Similar to what some of the co-authors proposed for the IterE model, this paper exploits axiom properties throughout its learning, but instead of learning rules guided by those properties, it uses those rules to implement an attention mechanism affecting the model embeddings.
In conclusion, it exploits recent deep learning techniques, trough attention mechanism, along with Ontology formalisms, which represents an original way of mixing deep learning and symbolic AI.

2. Significance of the results:
This paper provides tangible proofs about the value of ontologies' axiom information, in the learning process of knowledge graph embeddings.
Information on test results and the method used to produce them are well presented.
Results on the WN18RR with Hits@1 metric, being a very difficult task, are very good, and show potential advantage of this method for tasks where precision is needed in noisy (real life) settings.
The significance of those results is satisfactory but somewhat modest considering additional tests and evaluation would be needed to fully assess the level of improvement brought by this method on knowledge graph embeddings and its applicability to different type of datasets.
Nevertheless, it truly confirms the validity of the approach and applicability to certain use cases.

3. Quality of writing:
The quality of the writing is very basic, many sentences are missing words or using the wrong word, verb tense, etc., which makes reading unpleasant but does not affect the technical comprehension.

4. Paper Code/Resources:
The github reference was created but is empty (at least the public branch), which makes it impossible to review the solution code quality, reproduce results and confirm whether artifacts will be available.

Review #2
By Christophe Guéret submitted on 08/Apr/2022
Suggestion:
Major Revision
Review Comment:

This manuscript was submitted as 'full paper' and should be reviewed along the usual dimensions for research contributions which include (1) originality, (2) significance of the results, and (3) quality of writing. Please also assess the data file provided by the authors under “Long-term stable URL for resources”. In particular, assess (A) whether the data file is well organized and in particular contains a README file which makes it easy for you to assess the data, (B) whether the provided resources appear to be complete for replication of experiments, and if not, why, (C) whether the chosen repository, if it is not GitHub, Figshare or Zenodo, is appropriate for long-term repository discoverability, and (4) whether the provided data artifacts are complete. Please refer to the reviewer instructions and the FAQ for further information.

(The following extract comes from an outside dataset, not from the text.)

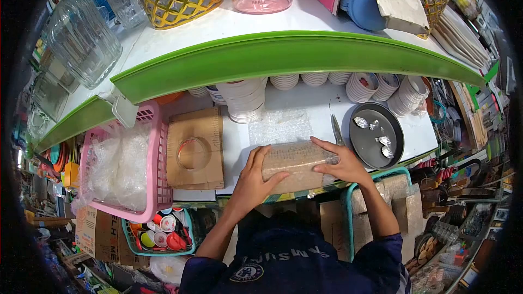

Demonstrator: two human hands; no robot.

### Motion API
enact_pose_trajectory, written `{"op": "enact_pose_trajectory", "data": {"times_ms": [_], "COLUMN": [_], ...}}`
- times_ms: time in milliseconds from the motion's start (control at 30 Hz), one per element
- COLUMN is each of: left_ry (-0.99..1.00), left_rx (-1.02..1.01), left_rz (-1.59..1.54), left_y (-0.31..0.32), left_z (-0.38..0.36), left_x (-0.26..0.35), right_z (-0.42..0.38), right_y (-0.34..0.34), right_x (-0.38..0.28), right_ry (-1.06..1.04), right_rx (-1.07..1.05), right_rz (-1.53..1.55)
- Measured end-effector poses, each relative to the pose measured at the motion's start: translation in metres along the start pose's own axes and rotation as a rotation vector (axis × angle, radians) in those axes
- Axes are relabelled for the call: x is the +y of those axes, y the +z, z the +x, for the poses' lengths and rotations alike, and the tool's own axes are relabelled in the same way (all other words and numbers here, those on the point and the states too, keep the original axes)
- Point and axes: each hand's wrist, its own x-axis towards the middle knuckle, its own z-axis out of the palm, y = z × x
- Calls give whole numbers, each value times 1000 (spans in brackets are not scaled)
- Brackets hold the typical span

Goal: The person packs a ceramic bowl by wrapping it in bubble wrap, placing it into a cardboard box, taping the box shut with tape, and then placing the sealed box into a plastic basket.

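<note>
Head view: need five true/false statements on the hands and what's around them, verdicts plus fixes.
1. The left hand and right hand both hold the wrapped package. True.
2. Foil pieces lie in the dark pan. True.
3. The metal blade lies inside that pan. False: the metal blade lies beside it.
4. Bubble wrap lies beyond the package. True.
5. The pink basket stands right of the cardboard. False: the basket stands to its left.

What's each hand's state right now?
Left hand: holding the left end of the brown, plastic-wrapped rectangular package.
Right hand: holding its right end.
</note>
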Motion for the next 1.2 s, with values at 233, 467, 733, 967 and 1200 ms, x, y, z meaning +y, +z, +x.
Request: {"op": "enact_pose_trajectory", "data": {"times_ms": [233,467,733,967,1200], "left_ry": [-128,-163,-356,-441,-351], "left_rx": [131,186,22,-62,28], "left_rz": [63,94,369,446,413], "left_y": [7,5,-4,-8,-8], "left_z": [7,20,40,53,55], "left_x": [3,4,5,1,-5], "right_z": [3,18,36,50,50], "right_y": [3,-1,-1,-6,6], "right_x": [-24,-14,10,15,20], "right_ry": [247,400,317,372,97], "right_rx": [48,35,148,157,281], "right_rz": [32,-74,-128,-190,-112]}}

This paper tackles the challenge of making use of semantic information when training knowledge graph embedding models. The expected outcome is better models capable of more accurate predictions but also able to be trained on less data - the semantic data making up for less exemplars. The authors introduce an approach based on 5 semantic axioms derived from the OWL ontology of the data and show a positive outcome in the experiments campaign. This is a significant piece of work likely to have an impact on the community. However the paper can not be published as is and some minor and major points needs to be addressed.

Approach:
* It is rightly recalled that maintaining manually defined semantic axioms for KG is tedious but the working assumption of of NeuRAN is that such axioms are actually available. In particular OWL axioms defining the domain, range, symmetry, reflexivity and disjointness of all the classes. This is already tedious and, although desired, not always present in ontologies. It then sounds like those being a hard pre-requirement for NeuRAN the definition of axioms remains essential. This should be made more clear in the paper; and if that is a misunderstanding some more explanation should be given about the creation of the 5 axioms.
* In Section 3, generating negative triple with a random process whereas ontological axioms are available sounds like a missed opportunity. Those axioms could be used to generate harder negative triples which are logically sounds but factually wrong (instead of more easy ones which are wrong on both aspects). I wonder why this is not considered here. Furthermore the choice of random corruption over other possible strategies is not motivated.
* After reading the paper it is still unclear to me why a neural approach was needed here to incorporate the axioms in the loss function. Considering they are ontological rules, the probabilities could be booleans with a 1 if the rule is satisfied and a 0 otherwise. What is the exact gain of doing otherwise? As depicted in Figure 2, going for this approach of neural-like loss for the axioms implies having embeddings for the ontology ("Type embedding") whereas it is common to discard the TBox triples when doing KGE with semantics agnostic approaches such as TransE. But it appears that two embeddings are generated (one for ABox, one for TBox) so NeuRAN seems to still follow those best practices.

Presentation:
* There are a few grammatical errors in different places (e.g. "How could [...] is [...]" questions in Fig 1 - the "is" should be a "be").
* The running head title reads "Running head title"
* Notations are not always convenient and not always introduce. For example, using bold letters to indicate embeddings is not the most convenient approach for the reader. In Equation (3) the argument "t" of the loss function is not used nor introduced. I assume "t" is for "triple" and thus t=(s,r,o) \in T. Equations (1) and (2) are not aligned with the content depicted in Fig 2 where E is derived from all the P whereas those two equations use only E functions

Experiments:
* It is unclear from reading Table 4 what those numbers are. This is explained in the text as AUC values but not recalled as a reading guide in the caption. It is also unclear if then a difference of 0.003 (FB) to 0.008 (WN) on average between CKRL and NeuRAN results is statistically significant.
* The gold standard for each of the three sets of experiments is unclear. In particular for the triple classification it is mentioned that negative triples are generated at random but there is no indication whether those negatives where also, or not, part of the negatives in the training set. For the other two experiments it is assumed the gold standard was part of the dataset but this is not made clear in the paper
* Considering the importance of the ontological axioms, there should be a table reporting the number of them available in both FB15K237 and WN18RR. This table could be matched with a short discussion explaining if those are deemed sufficient. Maybe with too a discussion on the potential downsides on predictions if it would happen that some of those axioms are actually wrong.
* In experiments 4.3 the performance is announced to be evaluated against accuracy, precision and recall but the results for those metrics are not reported in the paper.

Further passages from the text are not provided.